_REQUIRED WORK_
Could you please retype all of the records exactly, skipping any pictures?

_INPUT MATERIAL_

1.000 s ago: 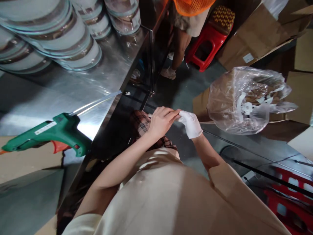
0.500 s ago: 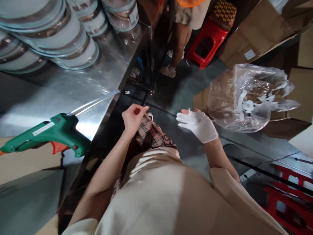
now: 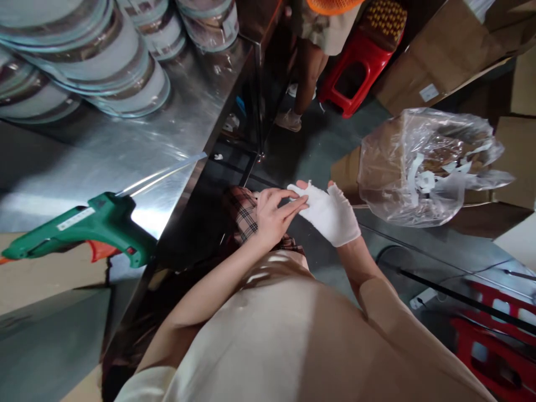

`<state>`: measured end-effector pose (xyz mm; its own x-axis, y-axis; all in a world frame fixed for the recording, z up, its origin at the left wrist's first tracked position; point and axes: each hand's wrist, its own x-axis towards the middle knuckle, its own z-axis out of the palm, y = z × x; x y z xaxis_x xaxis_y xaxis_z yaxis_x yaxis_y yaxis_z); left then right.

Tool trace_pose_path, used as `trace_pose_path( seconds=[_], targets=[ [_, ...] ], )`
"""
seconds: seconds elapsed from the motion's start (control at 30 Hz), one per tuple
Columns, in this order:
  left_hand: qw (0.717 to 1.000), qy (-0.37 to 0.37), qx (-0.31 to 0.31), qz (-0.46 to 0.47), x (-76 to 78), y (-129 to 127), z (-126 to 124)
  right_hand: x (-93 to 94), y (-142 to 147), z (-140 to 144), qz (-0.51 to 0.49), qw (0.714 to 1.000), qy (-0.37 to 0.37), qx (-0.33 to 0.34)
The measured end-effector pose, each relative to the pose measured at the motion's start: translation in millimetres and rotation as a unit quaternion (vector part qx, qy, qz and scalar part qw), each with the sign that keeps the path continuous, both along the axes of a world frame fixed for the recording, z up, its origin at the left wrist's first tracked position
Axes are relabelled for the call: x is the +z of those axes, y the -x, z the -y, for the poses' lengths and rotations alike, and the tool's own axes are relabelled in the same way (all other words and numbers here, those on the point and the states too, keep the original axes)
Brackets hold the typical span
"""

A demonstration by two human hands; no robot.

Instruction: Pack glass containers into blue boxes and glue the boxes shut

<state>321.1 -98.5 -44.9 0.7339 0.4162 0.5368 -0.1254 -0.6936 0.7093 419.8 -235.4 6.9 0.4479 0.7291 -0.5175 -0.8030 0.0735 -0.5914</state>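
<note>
My left hand (image 3: 274,215) is bare, and its thumb and fingers pinch at the fingertips of the white glove (image 3: 330,220). That glove is on my right hand (image 3: 324,215), which lies stretched out with its back up and holds nothing. Two bare fingertips poke out of the glove, whose edges look frayed there. Left of both hands, a green hot glue gun (image 3: 100,223) with an orange trigger lies at the metal table's edge. Two pale thin sticks (image 3: 163,176) lie beside it on the table.
Stacks of clear round containers (image 3: 113,61) stand on the metal table (image 3: 188,106). A plastic-lined box (image 3: 431,167) with white scraps stands at right, near cardboard boxes (image 3: 444,50). Ahead are a red stool (image 3: 352,72) and another person's legs (image 3: 310,72). A power strip (image 3: 424,298) lies lower right.
My left hand has moved right, from over my lap to the gloved fingertips. My right hand has shifted slightly left to meet it. The glue gun has stayed in place.
</note>
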Motion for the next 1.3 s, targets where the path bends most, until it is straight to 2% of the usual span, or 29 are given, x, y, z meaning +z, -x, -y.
trace_pose_path(
  seconds=[0.1, 0.17, 0.2, 0.27, 0.33, 0.4, 0.5, 0.6, 0.67, 0.7, 0.73, 0.8, 0.87, 0.9, 0.93, 1.0, 1.1, 1.17, 1.23, 1.3],
  targets=[
    [0.998, -0.063, -0.021, 0.015, -6.6, -2.4, -8.0, -1.3, 4.7, 1.1, 0.006, 1.000, 0.002, 0.002],
    [0.997, -0.068, -0.022, 0.002, -9.3, -0.9, -20.4, 0.7, 5.5, 4.2, 0.018, 1.000, 0.011, 0.014],
    [0.999, -0.050, -0.005, -0.012, -10.4, 0.9, -27.8, 2.5, 4.9, 5.9, 0.029, 0.999, 0.014, 0.021],
    [0.997, 0.023, 0.066, -0.043, -12.6, 6.3, -43.3, 6.7, 1.6, 8.9, 0.065, 0.997, 0.016, 0.035],
    [0.981, 0.114, 0.141, -0.066, -16.0, 13.3, -57.8, 10.4, -3.6, 10.4, 0.103, 0.994, 0.022, 0.040],
    [0.962, 0.186, 0.187, -0.076, -20.7, 20.8, -69.7, 12.1, -9.0, 10.5, 0.128, 0.990, 0.030, 0.048],
    [0.942, 0.252, 0.201, -0.092, -28.2, 29.9, -80.6, 9.8, -13.5, 9.8, 0.158, 0.985, 0.027, 0.066],
    [0.936, 0.267, 0.195, -0.117, -31.6, 32.0, -81.1, 3.8, -10.8, 9.7, 0.232, 0.969, 0.039, 0.081],
    [0.936, 0.276, 0.186, -0.113, -29.5, 28.8, -75.4, 0.2, -5.8, 9.2, 0.342, 0.932, 0.073, 0.098],
    [0.936, 0.287, 0.178, -0.102, -26.9, 26.0, -71.1, -1.0, -2.9, 8.2, 0.417, 0.896, 0.100, 0.115],
    [0.935, 0.302, 0.166, -0.090, -23.1, 23.0, -66.1, -1.6, 0.1, 6.5, 0.496, 0.846, 0.138, 0.136],
    [0.930, 0.335, 0.131, -0.070, -12.9, 16.8, -55.0, -1.5, 5.5, 1.0, 0.634, 0.712, 0.234, 0.191],
    [0.934, 0.341, 0.093, -0.052, -0.6, 12.0, -44.3, -0.5, 10.0, -6.3, 0.707, 0.586, 0.311, 0.247],
    [0.941, 0.327, 0.078, -0.042, 5.5, 10.2, -39.5, -0.1, 11.9, -9.9, 0.723, 0.543, 0.330, 0.271],
    [0.951, 0.299, 0.066, -0.030, 11.1, 8.9, -35.1, 0.2, 13.6, -13.1, 0.733, 0.514, 0.338, 0.290],
    [0.975, 0.216, 0.044, -0.004, 19.6, 7.1, -27.9, 0.3, 16.4, -17.7, 0.746, 0.487, 0.331, 0.311],
    [0.994, 0.113, -0.001, 0.010, 24.3, 6.8, -21.7, 2.1, 19.3, -20.8, 0.755, 0.476, 0.320, 0.319],
    [0.996, 0.087, -0.010, -0.002, 24.1, 8.6, -21.2, 5.0, 20.3, -21.1, 0.756, 0.472, 0.317, 0.324],
    [0.997, 0.078, 0.011, -0.016, 24.6, 11.8, -23.0, 7.3, 20.5, -21.0, 0.755, 0.473, 0.314, 0.328],
    [0.998, 0.062, 0.033, -0.006, 27.4, 15.2, -24.6, 5.4, 20.3, -21.7, 0.747, 0.489, 0.312, 0.326]
  ],
)
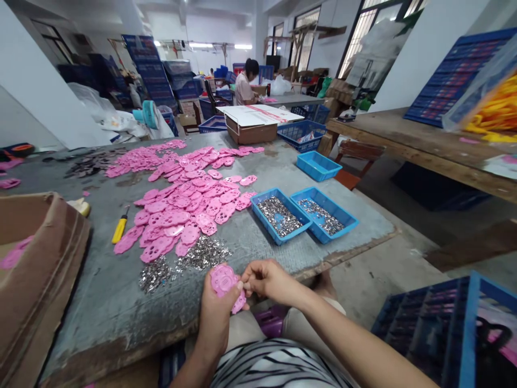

_SOLVED PROBLEM_
1.000 s ago: 
0.500 s ago: 
now: 

`<state>`: measured end-effector pose (xyz mm; its own x-axis, y-axis; all in a world frame fixed for the recording, z up, its origin at the left wrist's first tracked position; point and axes: each hand's wrist, its own x-axis towards the middle knuckle, its own z-axis out of the palm, y = z × x; x y z xaxis_x xaxis_y xaxis_z yaxis_x yaxis_y yaxis_z); left then right.

Tool trace_pose_path, used as `trace_pose_path( seconds=[_], targets=[ [_, ...] ], )`
"""
seconds: seconds elapsed from the motion's start (control at 30 Hz), one per tuple
Columns, in this order:
  left_hand: qw (0.717 to 1.000), qy (-0.37 to 0.37), qx (-0.31 to 0.31), qz (-0.46 to 0.47), x (-76 to 78), y (-129 to 127), z (-126 to 124)
  right_hand: x (-93 to 94), y (-142 to 147), z (-140 to 144), qz (-0.51 to 0.49), qw (0.714 to 1.000), qy (-0.37 to 0.37), qx (-0.33 to 0.34)
The measured end-effector pose, each relative to the pose measured at the motion's start: translation in millimetres and rotation as a unit quaternion (vector part qx, qy, qz and scalar part qw), each with the sign that keeps the path continuous, both along the axes of a world frame fixed for the recording, z up, its origin at the left wrist's first tracked position
Axes are relabelled for the call: x is the +z of those axes, y the -x, z the -y, for the poses' lengths and rotations alike, and the tool's own axes are relabelled in the same way (all other words and numbers here, those on the point and the states too, keep the original axes)
Brackets hold the typical span
"""

A demonstration by two human hands; no robot.

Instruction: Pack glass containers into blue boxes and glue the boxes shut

<state>321.1 -98.5 -44.9 0.7339 0.4162 0.5368 -0.1254 -0.6936 0.7093 419.8 -235.4 6.9 0.4479 0.7291 -0.5175 -0.8030 0.0735 -0.5914</state>
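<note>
My left hand (image 3: 274,215) is bare, and its thumb and fingers pinch at the fingertips of the white glove (image 3: 330,220). That glove is on my right hand (image 3: 324,215), which lies stretched out with its back up and holds nothing. Two bare fingertips poke out of the glove, whose edges look frayed there. Left of both hands, a green hot glue gun (image 3: 100,223) with an orange trigger lies at the metal table's edge. Two pale thin sticks (image 3: 163,176) lie beside it on the table.
Stacks of clear round containers (image 3: 113,61) stand on the metal table (image 3: 188,106). A plastic-lined box (image 3: 431,167) with white scraps stands at right, near cardboard boxes (image 3: 444,50). Ahead are a red stool (image 3: 352,72) and another person's legs (image 3: 310,72). A power strip (image 3: 424,298) lies lower right.
My left hand has moved right, from over my lap to the gloved fingertips. My right hand has shifted slightly left to meet it. The glue gun has stayed in place.
</note>
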Motion for the next 1.3 s, targets where the path bends most, until it is straight to 2% of the usual span, or 29 are given, x, y, z meaning +z, -x, -y.
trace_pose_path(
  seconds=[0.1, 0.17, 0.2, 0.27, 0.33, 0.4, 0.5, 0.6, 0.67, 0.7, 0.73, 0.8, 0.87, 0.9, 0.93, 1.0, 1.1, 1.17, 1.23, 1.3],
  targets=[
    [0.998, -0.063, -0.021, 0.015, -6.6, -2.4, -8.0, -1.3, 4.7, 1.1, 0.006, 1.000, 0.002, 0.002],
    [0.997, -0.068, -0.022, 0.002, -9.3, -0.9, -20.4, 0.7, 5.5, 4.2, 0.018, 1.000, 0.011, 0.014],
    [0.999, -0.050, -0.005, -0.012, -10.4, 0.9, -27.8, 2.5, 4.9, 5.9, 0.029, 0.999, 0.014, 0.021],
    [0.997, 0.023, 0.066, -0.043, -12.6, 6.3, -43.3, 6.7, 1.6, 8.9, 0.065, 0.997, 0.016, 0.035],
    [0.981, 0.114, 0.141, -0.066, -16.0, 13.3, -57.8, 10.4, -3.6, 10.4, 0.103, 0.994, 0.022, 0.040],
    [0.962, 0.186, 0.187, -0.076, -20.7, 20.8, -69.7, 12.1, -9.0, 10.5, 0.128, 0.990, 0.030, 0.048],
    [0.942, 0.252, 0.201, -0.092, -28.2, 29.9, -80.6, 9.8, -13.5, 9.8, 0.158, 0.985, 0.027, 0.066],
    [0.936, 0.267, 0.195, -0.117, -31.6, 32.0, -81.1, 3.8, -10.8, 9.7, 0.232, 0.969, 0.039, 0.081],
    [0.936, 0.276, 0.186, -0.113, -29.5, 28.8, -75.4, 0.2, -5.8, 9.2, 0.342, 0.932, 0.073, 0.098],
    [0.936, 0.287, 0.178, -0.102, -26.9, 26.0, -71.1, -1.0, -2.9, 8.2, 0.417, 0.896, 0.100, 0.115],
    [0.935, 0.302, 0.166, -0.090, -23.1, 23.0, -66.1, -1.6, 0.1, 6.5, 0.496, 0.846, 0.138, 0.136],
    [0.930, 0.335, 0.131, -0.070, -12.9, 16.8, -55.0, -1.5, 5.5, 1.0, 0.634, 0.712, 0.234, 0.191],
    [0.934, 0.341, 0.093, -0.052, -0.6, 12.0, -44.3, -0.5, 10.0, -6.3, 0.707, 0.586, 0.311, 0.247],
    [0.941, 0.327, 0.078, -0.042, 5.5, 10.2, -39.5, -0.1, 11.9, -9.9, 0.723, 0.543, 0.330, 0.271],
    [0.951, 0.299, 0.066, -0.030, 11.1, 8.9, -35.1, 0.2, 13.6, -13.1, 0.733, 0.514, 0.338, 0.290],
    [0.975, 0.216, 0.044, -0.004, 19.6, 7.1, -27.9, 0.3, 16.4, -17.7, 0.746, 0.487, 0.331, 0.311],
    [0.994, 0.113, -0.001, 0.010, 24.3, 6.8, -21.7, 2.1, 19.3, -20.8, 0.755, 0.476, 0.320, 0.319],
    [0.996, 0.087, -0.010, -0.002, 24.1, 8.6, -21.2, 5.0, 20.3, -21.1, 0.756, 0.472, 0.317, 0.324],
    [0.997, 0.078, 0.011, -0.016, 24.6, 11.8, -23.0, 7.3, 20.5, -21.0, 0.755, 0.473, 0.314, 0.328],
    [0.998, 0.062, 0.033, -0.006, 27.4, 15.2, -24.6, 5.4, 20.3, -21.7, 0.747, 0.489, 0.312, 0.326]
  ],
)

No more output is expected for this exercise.